Having said that, Primary Device Attributes seems benign, so this might indeed be a good fallback solution.

There is one additional property to figure out: sixel terminal implementations seem to behave slightly differently w.r.t. cursor placement after an image had been sent; which requires some manual testing and hardcoding right now (setting the known_broken_sixel_cursor_placement in the timg TermGraphicsInfo. So there is also a good chance that even if we know the sixel property that we pick the wrong workaround.

Anyway, while I investigate implementing the fallback solution, let's add your terminal so the hardcoded list.
What is the output in your terminal when you emit the CSI >q query manually ?

echo -e "\033[>q"

To determine what kind of sixel workaround we need: if you run an animation

timg -ps someanimation.gif

Does it work correctly or is the image 'wandering' up or down ?

... or show multiple images in a grid:

timg -ps --grid=3 *.png

... do they align properly or look like they are arranged in a staircase ?
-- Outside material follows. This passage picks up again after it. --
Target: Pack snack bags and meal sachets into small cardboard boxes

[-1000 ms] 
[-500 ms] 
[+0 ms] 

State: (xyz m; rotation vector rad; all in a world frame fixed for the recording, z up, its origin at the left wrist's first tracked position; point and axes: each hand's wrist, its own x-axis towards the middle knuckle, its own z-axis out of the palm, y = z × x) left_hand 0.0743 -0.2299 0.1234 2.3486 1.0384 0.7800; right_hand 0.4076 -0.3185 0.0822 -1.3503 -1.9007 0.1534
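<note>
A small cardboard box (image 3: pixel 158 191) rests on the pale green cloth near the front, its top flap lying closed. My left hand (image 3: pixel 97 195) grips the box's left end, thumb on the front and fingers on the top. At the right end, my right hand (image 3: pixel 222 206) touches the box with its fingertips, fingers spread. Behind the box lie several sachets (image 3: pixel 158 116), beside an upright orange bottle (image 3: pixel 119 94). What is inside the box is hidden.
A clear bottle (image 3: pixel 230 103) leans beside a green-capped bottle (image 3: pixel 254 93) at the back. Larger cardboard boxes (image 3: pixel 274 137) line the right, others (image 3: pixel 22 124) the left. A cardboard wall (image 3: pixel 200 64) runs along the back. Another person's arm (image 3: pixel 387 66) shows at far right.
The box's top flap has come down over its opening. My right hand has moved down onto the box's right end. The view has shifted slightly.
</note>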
hzeller added a commit that referenced this issue Jan 3, 2025
Use this as a fallback query if the primary query based on environment
variables and terminal name is not conclusive. The DA1 query might
tell us if the terminals support the Sixel protocol.

Best effort: we will still not know if the newline workaround is needed.

While at it, some smallish clean-ups, e.g. low-level memmem() is only
used in one location.

Issue #145
@hzeller
Copy link
Owner

hzeller commented Jan 3, 2025

I've implemented the Primary Device Attributes query to determine Sixel capability. Please try again from head to see if this works for you (please also test if animations and grid work as described before, as that behavior can't be auto-detected AFAIK)

@gestate-8
Copy link
Author

gestate-8 commented Jan 3, 2025

echo -e "\033[>q"

Nothing prints. (Tested on vanilla bash shell)

timg -ps someanimation.gif

The image is pushed to the top of the terminal, flickering between a random colored background and frames.
The default terminal background is black.
But at least it does play.

image

timg -ps --grid=3 *.png

This works well, but also with a random colored background.

image

This was tested in latest commit.

❯ timg --version
timg 1.6.1+  <https://timg.sh/>
Copyright (c) 2016..2024 Henner Zeller. This program is free software; license GPL 2.0.

Image decoding GraphicsMagick 1.3.45 (2024-08-27)
Openslide 4.0.0
Turbo JPEG
librsvg 2.59.2 + cairo 1.18.2
PDF rendering with poppler 24.12.0 + cairo 1.18.2
QOI image loading
swscale 8.3.100
Video decoding libav 61.7.100; avdevice 61.3.100
Libsixel version 1.10.3
Half, quarter, iterm2, and kitty graphics output: timg builtin.

@hzeller
Copy link
Owner

hzeller commented Jan 3, 2025

With the latest commit: does it work without -ps ?

@gestate-8
Copy link
Author

No, it still uses fallback with Unicode characters.

@hzeller
Copy link
Owner

hzeller commented Jan 3, 2025

Sounds like the terminal is neither implementing the >q query nor the primary device attributes, so we don't have anything to auto-detect. Maybe file a bug with the terminal authors.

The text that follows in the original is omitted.